▸ Data segment:
---*---

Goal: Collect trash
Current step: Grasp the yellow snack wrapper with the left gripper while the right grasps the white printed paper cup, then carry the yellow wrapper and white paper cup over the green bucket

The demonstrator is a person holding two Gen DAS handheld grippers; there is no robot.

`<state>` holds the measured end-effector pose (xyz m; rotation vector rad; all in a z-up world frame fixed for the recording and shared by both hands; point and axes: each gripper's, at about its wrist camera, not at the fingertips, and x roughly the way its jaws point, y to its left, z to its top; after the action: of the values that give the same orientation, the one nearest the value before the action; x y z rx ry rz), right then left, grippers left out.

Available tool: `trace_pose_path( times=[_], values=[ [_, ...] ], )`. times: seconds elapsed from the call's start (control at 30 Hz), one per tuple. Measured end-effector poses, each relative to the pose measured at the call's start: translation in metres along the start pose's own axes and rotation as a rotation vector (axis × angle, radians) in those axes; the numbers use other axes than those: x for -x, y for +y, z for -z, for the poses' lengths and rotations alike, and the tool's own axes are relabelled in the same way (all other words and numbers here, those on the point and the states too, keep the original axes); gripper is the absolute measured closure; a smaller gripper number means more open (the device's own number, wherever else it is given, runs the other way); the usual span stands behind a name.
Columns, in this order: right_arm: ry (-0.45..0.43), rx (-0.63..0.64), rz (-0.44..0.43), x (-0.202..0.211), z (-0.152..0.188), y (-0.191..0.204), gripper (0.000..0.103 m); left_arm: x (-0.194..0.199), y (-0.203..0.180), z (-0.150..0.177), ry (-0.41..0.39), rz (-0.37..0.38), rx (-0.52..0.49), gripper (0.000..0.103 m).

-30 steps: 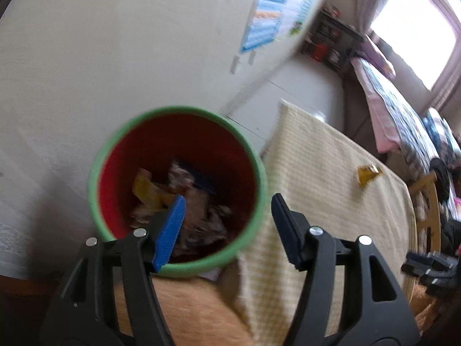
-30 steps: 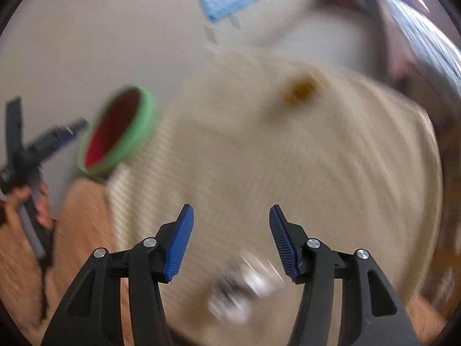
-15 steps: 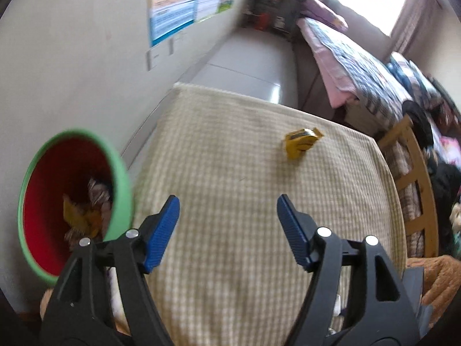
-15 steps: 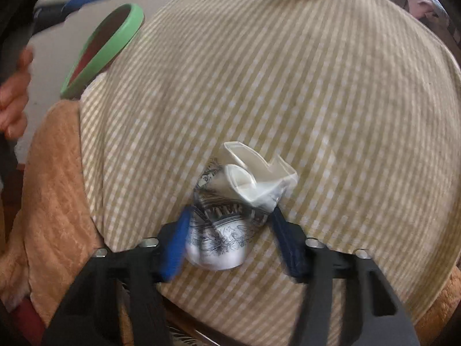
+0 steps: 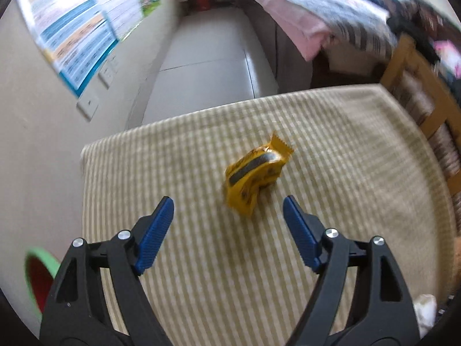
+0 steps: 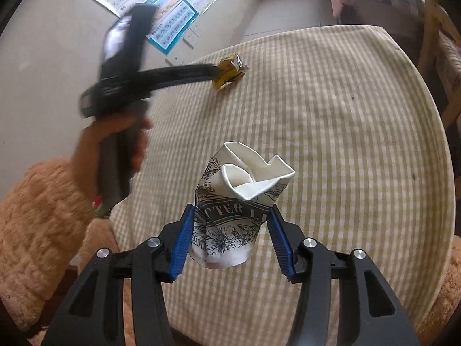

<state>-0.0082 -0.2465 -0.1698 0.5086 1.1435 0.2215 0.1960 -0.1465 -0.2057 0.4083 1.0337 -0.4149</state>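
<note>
We keep the right claw [image 6: 229,236] clamped on the crushed paper cup [image 6: 240,201] while the left claw [image 5: 229,225], jaws just widening and empty, straddles the yellow wrapper [image 5: 255,177] just ahead on the tabletop [image 5: 345,173] before closing.

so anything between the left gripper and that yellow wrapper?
Nothing visible. The left gripper is open with its fingers apart, and only bare checked tablecloth lies between them and the yellow wrapper.

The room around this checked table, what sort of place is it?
Probably a bedroom at home: a bed with a striped quilt by the checked table, study posters on the wall, and a wooden chair.
</note>
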Motion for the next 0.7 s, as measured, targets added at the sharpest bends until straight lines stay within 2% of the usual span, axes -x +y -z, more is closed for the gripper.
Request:
trace_pose_path(
  times=[0.17, 0.23, 0.27, 0.37, 0.47, 0.63, 0.7],
  values=[
    [0.001, -0.011, -0.045, 0.001, -0.009, -0.001, 0.053, -0.034, -0.007, -0.013, 0.058, -0.008, -0.028, 0.028],
    [0.002, -0.020, -0.053, 0.001, -0.008, -0.002, 0.053, -0.043, -0.008, -0.017, 0.074, 0.007, -0.018, 0.032],
    [0.001, -0.030, -0.059, 0.000, -0.007, -0.004, 0.053, -0.046, -0.010, -0.018, 0.082, 0.015, -0.015, 0.042],
    [-0.005, -0.044, -0.062, -0.002, -0.009, -0.009, 0.053, -0.047, -0.009, -0.019, 0.089, 0.065, 0.015, 0.059],
    [-0.004, -0.030, -0.053, 0.001, -0.004, -0.005, 0.053, -0.043, -0.009, -0.016, 0.098, 0.091, 0.030, 0.067],
    [-0.011, -0.024, -0.009, -0.005, -0.001, -0.007, 0.053, -0.014, 0.002, 0.003, 0.073, 0.095, 0.076, 0.067],
    [-0.014, -0.018, 0.016, -0.007, 0.001, -0.007, 0.053, 0.013, 0.006, 0.018, 0.030, 0.076, 0.071, 0.067]
  ],
)
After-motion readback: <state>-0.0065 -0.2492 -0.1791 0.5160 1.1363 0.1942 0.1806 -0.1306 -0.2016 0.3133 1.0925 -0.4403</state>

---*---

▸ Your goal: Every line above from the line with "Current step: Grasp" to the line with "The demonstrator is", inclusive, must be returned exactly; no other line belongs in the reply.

▸ Written answer:
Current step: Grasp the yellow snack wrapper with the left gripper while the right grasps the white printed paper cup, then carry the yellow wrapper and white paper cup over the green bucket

The demonstrator is a person holding two Gen DAS handheld grippers; there is no robot.

No more output is expected for this exercise.